_Your objective_. Only a number is wanted here: the count of lines in the entries below that contain the word "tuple".

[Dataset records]
________________________________________
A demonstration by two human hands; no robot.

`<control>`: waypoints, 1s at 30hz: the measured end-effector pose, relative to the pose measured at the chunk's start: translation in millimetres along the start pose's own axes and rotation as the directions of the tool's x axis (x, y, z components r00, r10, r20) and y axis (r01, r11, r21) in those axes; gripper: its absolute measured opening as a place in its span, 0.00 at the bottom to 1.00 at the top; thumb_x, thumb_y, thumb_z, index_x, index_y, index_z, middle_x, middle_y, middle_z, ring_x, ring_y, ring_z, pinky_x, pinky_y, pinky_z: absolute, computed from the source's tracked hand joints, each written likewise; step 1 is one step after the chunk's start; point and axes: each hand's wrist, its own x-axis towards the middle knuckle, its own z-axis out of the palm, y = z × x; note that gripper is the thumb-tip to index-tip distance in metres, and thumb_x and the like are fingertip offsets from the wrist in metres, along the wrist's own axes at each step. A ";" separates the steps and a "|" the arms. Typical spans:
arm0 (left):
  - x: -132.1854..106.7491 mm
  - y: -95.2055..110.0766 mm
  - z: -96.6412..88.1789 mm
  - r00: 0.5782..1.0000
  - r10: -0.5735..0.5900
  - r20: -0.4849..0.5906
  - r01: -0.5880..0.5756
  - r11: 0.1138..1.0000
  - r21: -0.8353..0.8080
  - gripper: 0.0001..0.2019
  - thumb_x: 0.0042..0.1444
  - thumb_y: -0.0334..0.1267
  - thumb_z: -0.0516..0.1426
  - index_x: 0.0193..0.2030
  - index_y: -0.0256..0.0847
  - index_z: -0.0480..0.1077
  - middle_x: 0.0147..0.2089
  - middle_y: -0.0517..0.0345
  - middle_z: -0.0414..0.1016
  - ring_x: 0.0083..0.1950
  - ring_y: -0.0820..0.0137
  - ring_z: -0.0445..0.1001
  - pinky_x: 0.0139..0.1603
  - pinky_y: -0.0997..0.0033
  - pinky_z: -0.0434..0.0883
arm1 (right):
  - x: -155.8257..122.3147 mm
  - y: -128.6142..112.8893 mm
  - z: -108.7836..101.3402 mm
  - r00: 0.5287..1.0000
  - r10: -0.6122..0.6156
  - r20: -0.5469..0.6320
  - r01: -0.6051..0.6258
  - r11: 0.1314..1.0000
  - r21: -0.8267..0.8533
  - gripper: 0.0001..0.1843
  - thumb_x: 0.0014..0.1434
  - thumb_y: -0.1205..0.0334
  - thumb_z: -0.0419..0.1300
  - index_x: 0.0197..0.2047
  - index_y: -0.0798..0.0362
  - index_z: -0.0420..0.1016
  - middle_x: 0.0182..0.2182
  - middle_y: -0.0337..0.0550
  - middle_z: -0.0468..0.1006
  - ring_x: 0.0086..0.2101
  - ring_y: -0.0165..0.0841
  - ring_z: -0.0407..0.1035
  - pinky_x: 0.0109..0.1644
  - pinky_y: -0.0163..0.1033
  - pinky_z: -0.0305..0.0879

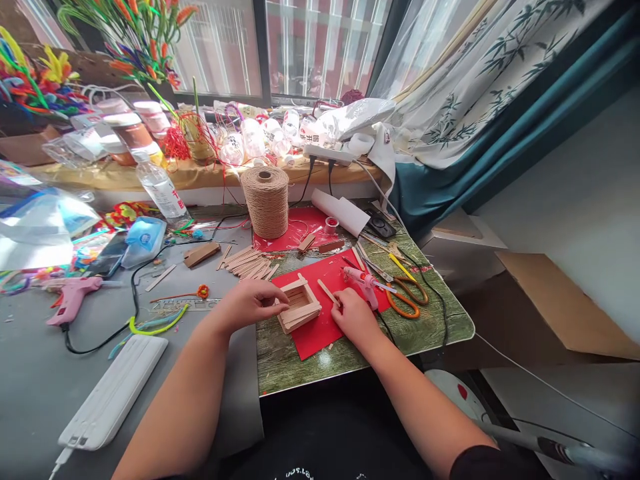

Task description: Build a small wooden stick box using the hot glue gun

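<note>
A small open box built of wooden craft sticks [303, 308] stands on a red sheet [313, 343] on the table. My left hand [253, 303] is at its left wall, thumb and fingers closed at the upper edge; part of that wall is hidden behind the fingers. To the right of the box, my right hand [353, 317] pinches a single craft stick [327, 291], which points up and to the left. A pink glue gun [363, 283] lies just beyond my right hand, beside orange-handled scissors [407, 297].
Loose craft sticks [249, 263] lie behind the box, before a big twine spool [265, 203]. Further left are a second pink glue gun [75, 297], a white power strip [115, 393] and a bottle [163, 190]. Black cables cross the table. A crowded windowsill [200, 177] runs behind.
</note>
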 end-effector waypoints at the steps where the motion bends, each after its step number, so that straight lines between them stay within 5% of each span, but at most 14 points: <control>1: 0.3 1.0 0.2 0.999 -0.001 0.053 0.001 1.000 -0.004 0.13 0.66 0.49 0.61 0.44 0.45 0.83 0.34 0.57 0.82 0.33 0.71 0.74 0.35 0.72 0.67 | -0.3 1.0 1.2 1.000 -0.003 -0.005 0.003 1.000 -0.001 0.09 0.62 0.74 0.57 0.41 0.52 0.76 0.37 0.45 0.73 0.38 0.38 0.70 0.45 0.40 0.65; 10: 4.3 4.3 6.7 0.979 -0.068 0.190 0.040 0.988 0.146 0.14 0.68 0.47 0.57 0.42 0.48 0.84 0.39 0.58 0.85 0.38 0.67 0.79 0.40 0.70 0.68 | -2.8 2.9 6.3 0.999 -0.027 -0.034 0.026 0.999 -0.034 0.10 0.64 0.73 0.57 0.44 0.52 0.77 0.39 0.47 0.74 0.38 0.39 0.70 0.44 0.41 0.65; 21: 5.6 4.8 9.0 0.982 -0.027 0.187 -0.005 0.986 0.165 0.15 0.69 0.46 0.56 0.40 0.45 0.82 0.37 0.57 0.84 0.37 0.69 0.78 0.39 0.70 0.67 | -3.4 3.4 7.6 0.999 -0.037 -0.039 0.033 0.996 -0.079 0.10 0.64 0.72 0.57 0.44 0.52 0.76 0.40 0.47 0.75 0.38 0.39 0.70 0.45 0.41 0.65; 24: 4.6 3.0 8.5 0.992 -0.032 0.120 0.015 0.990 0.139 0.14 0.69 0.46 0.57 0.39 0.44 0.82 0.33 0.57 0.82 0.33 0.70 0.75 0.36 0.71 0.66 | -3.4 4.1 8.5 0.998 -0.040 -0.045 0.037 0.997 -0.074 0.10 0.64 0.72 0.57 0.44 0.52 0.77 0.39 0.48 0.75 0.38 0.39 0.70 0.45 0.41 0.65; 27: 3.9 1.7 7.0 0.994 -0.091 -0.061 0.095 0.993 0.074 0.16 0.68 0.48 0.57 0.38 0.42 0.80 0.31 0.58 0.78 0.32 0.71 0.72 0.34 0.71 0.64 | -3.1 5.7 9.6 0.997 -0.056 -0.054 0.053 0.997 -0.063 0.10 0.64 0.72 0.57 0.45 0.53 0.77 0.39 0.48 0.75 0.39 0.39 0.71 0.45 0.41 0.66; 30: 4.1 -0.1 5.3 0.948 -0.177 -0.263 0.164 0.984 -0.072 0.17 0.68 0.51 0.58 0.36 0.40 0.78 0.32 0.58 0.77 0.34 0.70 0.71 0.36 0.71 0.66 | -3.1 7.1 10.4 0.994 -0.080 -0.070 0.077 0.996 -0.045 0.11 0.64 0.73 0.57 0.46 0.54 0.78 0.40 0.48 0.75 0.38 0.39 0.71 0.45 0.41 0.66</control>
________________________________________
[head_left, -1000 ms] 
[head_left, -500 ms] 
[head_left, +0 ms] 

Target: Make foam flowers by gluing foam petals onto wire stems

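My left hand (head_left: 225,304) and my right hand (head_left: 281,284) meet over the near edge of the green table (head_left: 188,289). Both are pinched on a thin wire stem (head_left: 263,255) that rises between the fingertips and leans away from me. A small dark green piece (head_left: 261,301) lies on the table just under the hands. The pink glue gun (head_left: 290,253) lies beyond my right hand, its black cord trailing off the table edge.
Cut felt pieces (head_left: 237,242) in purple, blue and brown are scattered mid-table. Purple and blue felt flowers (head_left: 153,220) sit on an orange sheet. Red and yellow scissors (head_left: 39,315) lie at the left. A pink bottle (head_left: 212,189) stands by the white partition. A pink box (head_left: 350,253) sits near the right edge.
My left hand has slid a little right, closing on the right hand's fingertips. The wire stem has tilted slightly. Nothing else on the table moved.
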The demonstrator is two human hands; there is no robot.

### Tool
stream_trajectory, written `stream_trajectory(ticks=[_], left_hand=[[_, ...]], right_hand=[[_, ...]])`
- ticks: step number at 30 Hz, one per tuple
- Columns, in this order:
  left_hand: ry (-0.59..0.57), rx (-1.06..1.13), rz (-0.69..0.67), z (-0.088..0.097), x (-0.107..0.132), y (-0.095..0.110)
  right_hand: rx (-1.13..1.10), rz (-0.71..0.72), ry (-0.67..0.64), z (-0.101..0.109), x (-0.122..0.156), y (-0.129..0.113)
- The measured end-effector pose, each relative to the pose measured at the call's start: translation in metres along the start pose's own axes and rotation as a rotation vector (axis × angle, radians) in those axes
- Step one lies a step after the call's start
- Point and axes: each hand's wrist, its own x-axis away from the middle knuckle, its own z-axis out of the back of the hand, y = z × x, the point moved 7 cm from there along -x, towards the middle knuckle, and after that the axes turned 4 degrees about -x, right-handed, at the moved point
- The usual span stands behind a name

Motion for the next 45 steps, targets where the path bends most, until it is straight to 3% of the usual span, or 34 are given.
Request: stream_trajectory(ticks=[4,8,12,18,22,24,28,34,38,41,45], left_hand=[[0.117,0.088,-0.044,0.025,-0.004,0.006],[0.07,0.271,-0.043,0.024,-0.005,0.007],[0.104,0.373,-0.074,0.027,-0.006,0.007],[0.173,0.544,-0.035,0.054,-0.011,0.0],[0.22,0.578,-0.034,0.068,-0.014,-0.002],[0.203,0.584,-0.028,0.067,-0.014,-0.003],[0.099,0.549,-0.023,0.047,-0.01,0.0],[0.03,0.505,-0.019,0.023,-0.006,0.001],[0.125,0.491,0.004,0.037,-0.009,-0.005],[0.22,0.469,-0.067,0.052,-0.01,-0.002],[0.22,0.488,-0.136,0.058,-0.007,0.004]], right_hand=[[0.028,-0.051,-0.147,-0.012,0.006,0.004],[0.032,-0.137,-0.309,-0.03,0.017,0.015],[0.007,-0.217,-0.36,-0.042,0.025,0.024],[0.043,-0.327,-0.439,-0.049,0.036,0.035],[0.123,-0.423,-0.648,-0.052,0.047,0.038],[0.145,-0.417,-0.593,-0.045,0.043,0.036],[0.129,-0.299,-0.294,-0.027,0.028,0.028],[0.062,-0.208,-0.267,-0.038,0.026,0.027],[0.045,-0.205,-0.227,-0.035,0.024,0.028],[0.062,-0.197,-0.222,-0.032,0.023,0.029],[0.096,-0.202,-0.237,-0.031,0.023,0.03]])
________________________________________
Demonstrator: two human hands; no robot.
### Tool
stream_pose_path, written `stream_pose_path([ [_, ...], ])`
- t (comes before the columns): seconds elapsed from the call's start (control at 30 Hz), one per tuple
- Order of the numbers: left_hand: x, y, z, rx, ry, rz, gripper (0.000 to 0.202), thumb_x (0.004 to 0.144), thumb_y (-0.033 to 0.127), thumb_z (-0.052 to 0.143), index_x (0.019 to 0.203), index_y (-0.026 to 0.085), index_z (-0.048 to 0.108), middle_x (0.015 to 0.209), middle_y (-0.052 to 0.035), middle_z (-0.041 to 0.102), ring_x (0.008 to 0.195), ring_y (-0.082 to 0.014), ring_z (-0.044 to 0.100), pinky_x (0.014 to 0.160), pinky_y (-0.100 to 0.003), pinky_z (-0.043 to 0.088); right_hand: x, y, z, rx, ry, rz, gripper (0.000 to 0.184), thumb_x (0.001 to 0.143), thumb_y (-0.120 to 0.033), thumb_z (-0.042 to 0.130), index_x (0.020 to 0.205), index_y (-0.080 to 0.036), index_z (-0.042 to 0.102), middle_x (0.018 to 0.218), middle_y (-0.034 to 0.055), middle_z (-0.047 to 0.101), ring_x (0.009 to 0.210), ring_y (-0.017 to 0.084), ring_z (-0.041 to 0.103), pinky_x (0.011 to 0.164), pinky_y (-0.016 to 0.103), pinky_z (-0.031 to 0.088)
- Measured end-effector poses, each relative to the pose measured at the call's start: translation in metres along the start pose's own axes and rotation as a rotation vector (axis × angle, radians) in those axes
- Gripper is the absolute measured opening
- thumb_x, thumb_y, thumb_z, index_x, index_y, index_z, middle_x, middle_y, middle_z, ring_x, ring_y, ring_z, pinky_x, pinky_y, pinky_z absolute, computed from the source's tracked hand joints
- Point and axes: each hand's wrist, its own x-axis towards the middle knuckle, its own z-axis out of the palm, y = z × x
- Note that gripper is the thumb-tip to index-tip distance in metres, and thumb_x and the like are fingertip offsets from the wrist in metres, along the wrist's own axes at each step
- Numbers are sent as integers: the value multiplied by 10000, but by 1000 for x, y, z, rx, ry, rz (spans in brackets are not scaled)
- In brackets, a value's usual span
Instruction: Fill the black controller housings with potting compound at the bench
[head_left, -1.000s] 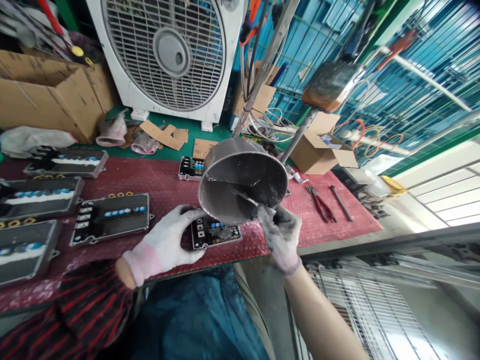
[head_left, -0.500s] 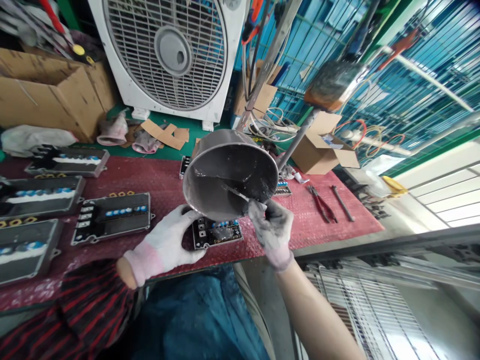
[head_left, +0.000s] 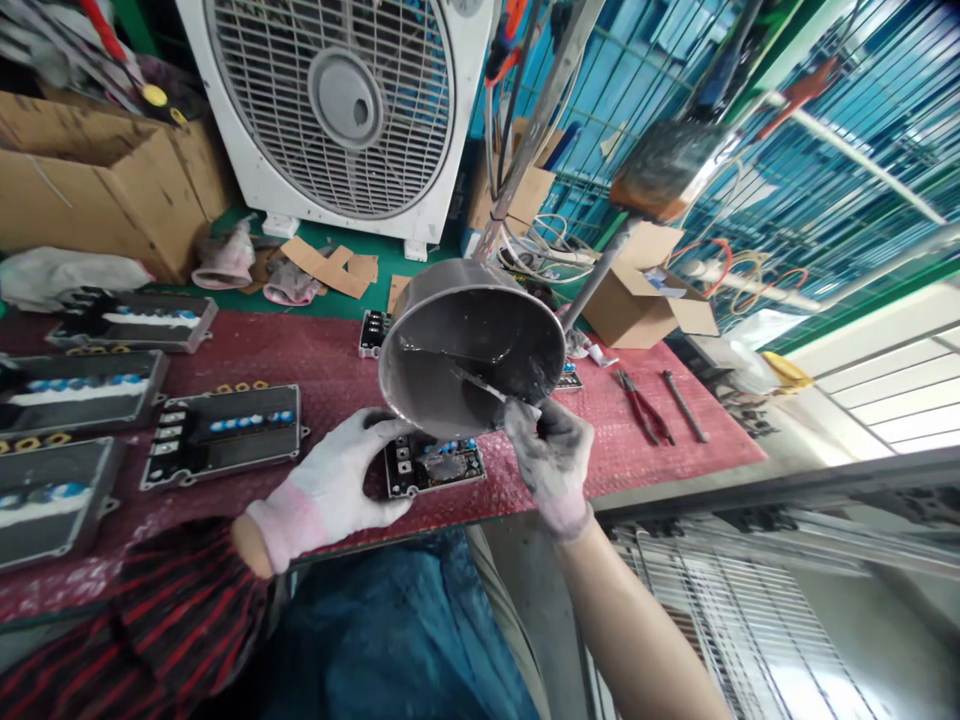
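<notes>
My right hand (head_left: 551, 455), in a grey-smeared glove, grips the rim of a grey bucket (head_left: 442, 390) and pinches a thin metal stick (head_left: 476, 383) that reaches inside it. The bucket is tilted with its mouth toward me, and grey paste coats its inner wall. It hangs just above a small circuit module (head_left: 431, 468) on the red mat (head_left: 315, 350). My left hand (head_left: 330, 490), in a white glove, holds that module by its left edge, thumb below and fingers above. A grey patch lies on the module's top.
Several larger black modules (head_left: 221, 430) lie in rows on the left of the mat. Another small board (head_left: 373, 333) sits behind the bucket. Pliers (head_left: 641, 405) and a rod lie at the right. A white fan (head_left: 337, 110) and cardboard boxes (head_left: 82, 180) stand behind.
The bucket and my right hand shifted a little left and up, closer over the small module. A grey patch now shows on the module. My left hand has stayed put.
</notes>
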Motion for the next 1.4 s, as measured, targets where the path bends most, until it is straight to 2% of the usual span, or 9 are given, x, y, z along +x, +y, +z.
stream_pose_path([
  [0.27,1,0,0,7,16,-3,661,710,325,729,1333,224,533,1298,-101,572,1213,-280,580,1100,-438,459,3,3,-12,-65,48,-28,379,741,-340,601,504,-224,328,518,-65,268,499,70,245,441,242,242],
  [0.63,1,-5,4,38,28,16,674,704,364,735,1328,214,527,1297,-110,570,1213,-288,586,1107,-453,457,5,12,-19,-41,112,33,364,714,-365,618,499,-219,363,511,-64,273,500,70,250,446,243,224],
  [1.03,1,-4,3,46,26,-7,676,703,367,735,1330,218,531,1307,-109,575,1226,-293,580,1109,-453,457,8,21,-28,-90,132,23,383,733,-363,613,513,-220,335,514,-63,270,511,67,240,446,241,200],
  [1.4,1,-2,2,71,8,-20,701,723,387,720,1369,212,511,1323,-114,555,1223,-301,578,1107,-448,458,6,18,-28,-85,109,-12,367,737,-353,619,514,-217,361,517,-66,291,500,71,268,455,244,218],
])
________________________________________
_Finished exercise_. 2